Tramadol has been anecdotally used in chronic pain cases, with very little evidence to say it actually works. In one study, it was shown to be effective in rats for OA (Hawkins, 2015). Tramadol’s level of efficacy decreases with its duration of use and a variable plasma concentration of the M1 metabolite is produced in exotic mammalia (Hawkins, 2015).

Lidocaine and bupivacaine are the two most commonly used local anaesthetic agents in small mammals (Allweiler, 2016). Bupivacaine has a high potency and a longer duration of action, but a great cardiovascular toxicity and, therefore, should never be given IV when lidocaine can be (Allweiler, 2016).

Local anaesthetics block ion channels, which prevent the generation and conduction of pain impulses (Hawkins, 2006), with overdoses leading to major adverse effects, including CNS toxicosis, cardiovascular collapse and death (Balko and Chinnadurai, 2017).

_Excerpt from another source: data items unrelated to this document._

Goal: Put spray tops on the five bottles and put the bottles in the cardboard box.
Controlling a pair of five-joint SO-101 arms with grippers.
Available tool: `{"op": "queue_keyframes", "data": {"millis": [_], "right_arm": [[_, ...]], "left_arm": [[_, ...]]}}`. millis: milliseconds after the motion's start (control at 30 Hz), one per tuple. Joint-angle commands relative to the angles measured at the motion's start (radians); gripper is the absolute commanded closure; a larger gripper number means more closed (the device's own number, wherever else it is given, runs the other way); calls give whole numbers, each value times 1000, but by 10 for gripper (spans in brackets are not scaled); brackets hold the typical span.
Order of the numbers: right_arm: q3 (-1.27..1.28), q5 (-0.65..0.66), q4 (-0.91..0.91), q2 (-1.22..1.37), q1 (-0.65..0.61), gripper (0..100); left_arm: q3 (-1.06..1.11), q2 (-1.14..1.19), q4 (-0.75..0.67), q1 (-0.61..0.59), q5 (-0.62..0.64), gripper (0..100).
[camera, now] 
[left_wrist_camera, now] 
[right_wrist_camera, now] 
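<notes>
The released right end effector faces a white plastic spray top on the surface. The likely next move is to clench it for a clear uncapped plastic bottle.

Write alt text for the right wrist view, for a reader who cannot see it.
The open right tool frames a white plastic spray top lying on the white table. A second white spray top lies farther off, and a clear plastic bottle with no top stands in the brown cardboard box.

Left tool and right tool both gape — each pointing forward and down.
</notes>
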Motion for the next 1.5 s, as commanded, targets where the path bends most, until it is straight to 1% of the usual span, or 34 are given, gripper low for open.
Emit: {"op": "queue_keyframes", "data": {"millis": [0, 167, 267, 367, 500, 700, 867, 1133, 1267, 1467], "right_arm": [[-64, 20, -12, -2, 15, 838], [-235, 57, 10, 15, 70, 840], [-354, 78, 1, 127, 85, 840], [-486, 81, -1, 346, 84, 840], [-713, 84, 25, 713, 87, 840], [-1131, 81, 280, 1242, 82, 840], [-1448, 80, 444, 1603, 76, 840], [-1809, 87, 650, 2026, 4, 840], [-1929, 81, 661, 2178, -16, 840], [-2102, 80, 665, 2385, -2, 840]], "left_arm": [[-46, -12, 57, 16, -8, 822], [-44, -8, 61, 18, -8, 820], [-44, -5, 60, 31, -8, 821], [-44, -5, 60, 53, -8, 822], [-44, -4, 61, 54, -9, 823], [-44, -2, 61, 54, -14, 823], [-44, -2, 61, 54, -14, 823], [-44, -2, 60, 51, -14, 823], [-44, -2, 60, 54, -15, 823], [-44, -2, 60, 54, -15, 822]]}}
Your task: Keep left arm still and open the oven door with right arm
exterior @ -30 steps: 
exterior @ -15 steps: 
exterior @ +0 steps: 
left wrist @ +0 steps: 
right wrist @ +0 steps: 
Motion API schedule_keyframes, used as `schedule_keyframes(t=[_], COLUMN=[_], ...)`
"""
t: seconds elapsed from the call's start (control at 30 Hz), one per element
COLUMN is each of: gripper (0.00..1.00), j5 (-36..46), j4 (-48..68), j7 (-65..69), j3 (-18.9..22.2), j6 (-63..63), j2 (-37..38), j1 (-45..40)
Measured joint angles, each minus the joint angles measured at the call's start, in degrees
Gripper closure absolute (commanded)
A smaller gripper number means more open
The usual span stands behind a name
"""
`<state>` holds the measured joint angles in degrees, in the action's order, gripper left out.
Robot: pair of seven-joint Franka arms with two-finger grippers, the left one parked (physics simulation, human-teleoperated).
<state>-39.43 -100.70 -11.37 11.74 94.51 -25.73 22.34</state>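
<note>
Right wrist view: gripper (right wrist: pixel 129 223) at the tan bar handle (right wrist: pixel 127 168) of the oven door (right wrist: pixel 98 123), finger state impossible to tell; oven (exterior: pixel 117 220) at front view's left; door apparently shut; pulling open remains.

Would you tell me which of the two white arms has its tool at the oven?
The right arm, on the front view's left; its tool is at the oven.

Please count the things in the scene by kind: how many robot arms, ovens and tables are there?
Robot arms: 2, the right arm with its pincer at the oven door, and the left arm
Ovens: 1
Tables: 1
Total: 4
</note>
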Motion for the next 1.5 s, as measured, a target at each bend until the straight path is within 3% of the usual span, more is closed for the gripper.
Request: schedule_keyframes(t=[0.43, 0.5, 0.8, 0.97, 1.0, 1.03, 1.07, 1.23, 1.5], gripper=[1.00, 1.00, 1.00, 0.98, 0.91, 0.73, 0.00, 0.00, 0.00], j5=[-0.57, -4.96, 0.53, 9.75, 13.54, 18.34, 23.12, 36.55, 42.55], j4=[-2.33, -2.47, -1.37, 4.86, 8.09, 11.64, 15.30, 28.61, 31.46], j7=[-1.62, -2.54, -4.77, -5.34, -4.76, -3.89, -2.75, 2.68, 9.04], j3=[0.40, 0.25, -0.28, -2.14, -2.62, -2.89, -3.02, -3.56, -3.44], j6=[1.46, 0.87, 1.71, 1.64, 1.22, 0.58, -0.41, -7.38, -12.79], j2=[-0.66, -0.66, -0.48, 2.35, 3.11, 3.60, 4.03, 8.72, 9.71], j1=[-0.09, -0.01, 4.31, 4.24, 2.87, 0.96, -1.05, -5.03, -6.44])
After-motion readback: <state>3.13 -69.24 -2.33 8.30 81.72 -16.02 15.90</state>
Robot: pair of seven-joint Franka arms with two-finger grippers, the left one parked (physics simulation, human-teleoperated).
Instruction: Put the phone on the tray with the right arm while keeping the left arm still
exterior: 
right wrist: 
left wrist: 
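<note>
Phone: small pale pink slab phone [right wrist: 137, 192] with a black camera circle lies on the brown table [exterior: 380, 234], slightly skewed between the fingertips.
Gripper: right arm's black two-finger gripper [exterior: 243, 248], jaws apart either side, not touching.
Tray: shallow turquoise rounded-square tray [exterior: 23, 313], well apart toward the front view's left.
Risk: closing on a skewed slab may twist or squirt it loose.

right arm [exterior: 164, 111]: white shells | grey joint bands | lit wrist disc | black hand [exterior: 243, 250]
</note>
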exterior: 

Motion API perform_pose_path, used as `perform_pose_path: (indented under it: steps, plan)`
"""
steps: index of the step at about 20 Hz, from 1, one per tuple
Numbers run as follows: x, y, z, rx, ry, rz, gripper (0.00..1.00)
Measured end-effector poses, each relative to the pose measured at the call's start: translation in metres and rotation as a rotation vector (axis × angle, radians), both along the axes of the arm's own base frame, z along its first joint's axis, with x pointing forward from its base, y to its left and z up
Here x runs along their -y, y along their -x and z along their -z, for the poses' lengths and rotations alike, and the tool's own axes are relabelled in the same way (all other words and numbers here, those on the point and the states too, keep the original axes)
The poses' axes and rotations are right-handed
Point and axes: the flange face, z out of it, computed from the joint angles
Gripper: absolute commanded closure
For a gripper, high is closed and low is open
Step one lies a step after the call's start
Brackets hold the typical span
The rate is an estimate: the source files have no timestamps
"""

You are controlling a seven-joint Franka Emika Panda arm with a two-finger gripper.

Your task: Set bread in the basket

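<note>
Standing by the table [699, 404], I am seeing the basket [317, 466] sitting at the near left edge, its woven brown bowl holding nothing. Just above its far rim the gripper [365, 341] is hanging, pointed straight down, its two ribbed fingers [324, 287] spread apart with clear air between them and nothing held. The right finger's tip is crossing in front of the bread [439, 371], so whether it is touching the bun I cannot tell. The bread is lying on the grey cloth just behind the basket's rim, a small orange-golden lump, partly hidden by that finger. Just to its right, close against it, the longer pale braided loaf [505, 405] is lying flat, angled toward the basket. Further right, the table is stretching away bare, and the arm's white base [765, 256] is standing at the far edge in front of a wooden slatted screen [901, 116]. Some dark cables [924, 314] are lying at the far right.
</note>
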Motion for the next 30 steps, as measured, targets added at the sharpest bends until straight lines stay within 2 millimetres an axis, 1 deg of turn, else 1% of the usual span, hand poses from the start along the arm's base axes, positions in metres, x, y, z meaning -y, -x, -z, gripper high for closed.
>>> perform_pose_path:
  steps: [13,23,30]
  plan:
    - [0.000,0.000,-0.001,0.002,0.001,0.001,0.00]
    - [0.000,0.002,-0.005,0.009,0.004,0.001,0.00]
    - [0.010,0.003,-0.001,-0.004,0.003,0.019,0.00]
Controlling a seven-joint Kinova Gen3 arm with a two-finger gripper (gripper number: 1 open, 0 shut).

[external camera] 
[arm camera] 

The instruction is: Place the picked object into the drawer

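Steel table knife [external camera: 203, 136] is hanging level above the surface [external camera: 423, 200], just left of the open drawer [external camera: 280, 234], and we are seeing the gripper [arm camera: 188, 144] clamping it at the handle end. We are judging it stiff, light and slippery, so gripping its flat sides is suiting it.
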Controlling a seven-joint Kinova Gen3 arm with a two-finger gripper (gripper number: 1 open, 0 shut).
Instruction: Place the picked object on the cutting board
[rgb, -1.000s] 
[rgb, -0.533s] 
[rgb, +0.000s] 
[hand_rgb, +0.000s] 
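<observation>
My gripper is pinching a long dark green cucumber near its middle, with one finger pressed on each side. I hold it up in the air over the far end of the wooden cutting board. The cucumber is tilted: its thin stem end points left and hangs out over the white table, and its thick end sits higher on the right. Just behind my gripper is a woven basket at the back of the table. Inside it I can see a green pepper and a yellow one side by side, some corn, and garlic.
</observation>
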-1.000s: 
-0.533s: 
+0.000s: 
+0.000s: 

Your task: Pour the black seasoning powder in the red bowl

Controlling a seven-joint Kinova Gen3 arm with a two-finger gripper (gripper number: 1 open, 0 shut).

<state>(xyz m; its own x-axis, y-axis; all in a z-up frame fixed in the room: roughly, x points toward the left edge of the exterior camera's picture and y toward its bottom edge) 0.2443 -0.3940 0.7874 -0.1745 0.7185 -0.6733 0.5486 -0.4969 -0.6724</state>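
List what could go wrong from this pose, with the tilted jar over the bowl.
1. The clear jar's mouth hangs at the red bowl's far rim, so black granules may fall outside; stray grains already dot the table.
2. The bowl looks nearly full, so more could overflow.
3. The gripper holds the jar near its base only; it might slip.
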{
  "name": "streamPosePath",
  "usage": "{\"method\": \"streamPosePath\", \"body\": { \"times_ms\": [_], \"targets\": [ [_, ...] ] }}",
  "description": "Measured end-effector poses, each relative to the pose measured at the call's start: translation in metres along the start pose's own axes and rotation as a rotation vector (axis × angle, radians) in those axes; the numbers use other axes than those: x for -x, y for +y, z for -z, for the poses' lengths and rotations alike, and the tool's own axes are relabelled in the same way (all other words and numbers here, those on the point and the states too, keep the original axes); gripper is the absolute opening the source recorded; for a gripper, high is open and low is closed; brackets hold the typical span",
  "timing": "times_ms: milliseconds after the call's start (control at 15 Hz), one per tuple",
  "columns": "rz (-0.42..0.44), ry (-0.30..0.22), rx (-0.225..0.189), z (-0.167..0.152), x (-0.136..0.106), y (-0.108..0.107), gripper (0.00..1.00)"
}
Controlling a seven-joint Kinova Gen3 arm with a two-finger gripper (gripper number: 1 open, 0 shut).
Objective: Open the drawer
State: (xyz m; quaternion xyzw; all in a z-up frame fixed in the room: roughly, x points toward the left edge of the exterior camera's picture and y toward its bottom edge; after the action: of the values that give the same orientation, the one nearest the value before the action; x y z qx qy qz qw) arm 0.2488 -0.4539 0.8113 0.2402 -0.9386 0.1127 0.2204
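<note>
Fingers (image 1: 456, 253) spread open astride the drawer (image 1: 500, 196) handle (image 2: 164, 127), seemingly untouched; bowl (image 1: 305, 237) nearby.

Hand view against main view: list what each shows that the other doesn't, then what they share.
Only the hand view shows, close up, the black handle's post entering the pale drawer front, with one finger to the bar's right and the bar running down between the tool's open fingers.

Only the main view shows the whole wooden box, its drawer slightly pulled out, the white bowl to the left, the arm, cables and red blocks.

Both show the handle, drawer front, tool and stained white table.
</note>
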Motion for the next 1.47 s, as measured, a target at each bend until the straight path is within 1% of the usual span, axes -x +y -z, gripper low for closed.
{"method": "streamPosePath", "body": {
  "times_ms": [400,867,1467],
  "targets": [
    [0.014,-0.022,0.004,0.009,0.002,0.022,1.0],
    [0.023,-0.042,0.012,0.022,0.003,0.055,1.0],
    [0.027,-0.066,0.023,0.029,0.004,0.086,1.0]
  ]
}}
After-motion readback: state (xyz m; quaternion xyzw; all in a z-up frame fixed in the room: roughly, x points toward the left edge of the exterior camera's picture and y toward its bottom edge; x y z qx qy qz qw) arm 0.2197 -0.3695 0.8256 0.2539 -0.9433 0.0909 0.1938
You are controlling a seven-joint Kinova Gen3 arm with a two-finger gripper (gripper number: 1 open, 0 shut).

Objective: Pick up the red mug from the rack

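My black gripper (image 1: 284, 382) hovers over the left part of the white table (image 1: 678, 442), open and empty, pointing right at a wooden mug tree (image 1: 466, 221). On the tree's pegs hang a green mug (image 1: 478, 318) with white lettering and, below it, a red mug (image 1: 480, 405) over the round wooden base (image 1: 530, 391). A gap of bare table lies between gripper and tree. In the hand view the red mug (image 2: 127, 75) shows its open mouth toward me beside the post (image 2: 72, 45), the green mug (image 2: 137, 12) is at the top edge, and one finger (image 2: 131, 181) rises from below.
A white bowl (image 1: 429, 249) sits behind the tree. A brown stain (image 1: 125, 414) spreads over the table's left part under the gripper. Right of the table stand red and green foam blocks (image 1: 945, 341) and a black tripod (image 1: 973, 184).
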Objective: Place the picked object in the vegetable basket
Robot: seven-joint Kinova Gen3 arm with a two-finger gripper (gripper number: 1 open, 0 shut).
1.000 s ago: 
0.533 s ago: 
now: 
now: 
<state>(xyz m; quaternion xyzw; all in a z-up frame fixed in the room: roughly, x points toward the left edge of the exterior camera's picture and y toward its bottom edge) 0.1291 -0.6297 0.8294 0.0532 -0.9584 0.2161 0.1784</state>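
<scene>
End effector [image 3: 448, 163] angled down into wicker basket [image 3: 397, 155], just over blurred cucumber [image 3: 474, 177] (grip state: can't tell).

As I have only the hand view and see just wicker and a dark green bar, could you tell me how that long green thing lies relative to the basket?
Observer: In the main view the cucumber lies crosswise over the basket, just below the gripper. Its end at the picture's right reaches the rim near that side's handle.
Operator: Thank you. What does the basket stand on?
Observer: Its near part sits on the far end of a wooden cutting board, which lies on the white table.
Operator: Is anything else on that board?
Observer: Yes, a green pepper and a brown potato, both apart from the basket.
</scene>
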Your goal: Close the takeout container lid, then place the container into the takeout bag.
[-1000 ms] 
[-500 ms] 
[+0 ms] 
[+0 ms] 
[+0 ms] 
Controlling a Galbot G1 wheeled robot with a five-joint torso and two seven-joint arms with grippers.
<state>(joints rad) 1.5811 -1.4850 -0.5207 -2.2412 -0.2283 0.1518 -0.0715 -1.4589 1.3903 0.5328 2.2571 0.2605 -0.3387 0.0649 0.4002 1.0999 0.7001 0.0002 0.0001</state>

Local anaesthesia can be performed topically, given as local infiltration, peripheral nerve blocks, dental nerve blocks and epidural anaesthesia, in combination with an opioid such as morphine (Barter, 2011; Lichtenberger and Ko, 2007; Allweiler, 2016).

Epidural anaesthesia will provide analgesia within 10 to 15 minutes and lasts at least 60 minutes to 90 minutes when using lidocaine, and 4 to 8 hours when using bupivacaine decreasing the animal’s overall recovery time (Allweiler, 2016). This technique, however, is challenging in rodents (Allweiler, 2016; Lichtenberger and Ko, 2007).

Conclusions

In conclusion, an effective analgesic plan has both pharmacological and non-pharmacological components (Barter, 2011) and, wherever possible, should be multimodal in its approach to target multiple locations within the pain pathway at the same time (Barter, 2011).

Assessing pain in small mammals can be difficult – especially for clinicians not familiar with working with that specific species and even when using pain scoring systems, which are not validated universally for exotic mammal species (Balko and Chinnadurai, 2017).

Providing a suitable, stress-free environment will, in turn, help facilitate the observer’s assessment of signs of pain (Barter, 2011), but it should be noted most small mammals are prey species and will hide signs of pain (Barter, 2011).